_WHAT IS NEEDED:_
Report how many lines below include the string "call". Please keep the reply to that number.

=== Begin Enclosure ===

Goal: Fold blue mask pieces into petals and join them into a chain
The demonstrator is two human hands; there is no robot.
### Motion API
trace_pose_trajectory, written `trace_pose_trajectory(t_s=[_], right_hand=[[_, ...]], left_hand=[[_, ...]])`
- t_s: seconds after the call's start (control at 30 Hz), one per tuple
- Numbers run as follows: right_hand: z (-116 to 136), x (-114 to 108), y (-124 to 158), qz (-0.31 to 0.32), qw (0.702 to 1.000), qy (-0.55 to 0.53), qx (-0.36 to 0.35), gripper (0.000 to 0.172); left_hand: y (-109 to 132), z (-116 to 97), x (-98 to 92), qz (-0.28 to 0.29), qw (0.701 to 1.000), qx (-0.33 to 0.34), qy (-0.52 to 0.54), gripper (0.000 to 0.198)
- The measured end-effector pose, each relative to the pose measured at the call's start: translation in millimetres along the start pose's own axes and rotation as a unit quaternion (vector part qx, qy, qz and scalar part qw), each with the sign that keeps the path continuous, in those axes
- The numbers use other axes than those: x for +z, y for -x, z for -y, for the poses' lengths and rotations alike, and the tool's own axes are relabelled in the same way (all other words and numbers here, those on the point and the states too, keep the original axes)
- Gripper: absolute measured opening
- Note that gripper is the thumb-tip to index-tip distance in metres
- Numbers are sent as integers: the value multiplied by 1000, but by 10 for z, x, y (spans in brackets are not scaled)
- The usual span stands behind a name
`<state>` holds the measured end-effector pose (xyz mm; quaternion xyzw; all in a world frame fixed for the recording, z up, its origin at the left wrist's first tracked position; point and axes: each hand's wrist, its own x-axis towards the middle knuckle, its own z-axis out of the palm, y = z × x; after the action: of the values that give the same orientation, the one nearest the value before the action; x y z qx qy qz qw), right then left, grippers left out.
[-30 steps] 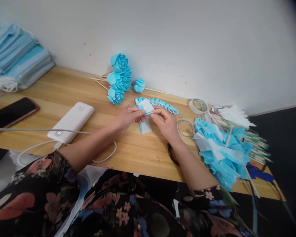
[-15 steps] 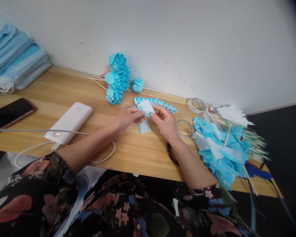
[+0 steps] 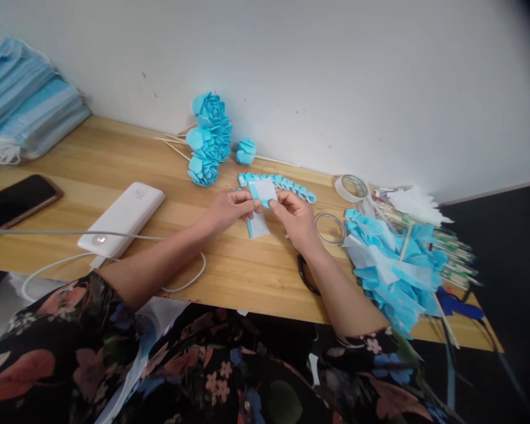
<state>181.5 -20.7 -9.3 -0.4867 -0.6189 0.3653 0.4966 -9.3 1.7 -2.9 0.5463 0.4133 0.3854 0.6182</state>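
Observation:
A small white and blue piece of fabric [image 3: 263,189] is held up between both hands, its lower edge blue. My left hand [image 3: 236,209] pinches its lower left corner with thumb and fingers. My right hand [image 3: 292,213] grips the lower right side the same way. Below them a second white piece with a blue edge [image 3: 258,225] lies on the wooden table [image 3: 229,277]. Behind the hands runs a curved row of folded blue pieces [image 3: 287,184].
Blue flowers on sticks [image 3: 209,141] and a single one [image 3: 246,151] lie by the wall. Tape rolls [image 3: 330,229], blue scraps [image 3: 393,265] and a blue tool [image 3: 461,306] are at right. A power bank [image 3: 123,218], phone [image 3: 20,200] and mask stack [image 3: 30,100] are at left.
The held piece has turned to sit straighter, with more of its blue left edge showing. Both hands have hardly moved, and the whole view has shifted slightly.

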Motion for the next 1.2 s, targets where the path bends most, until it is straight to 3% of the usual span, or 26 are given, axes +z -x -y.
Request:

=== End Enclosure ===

_OUTPUT FOR THIS EXERCISE:_
2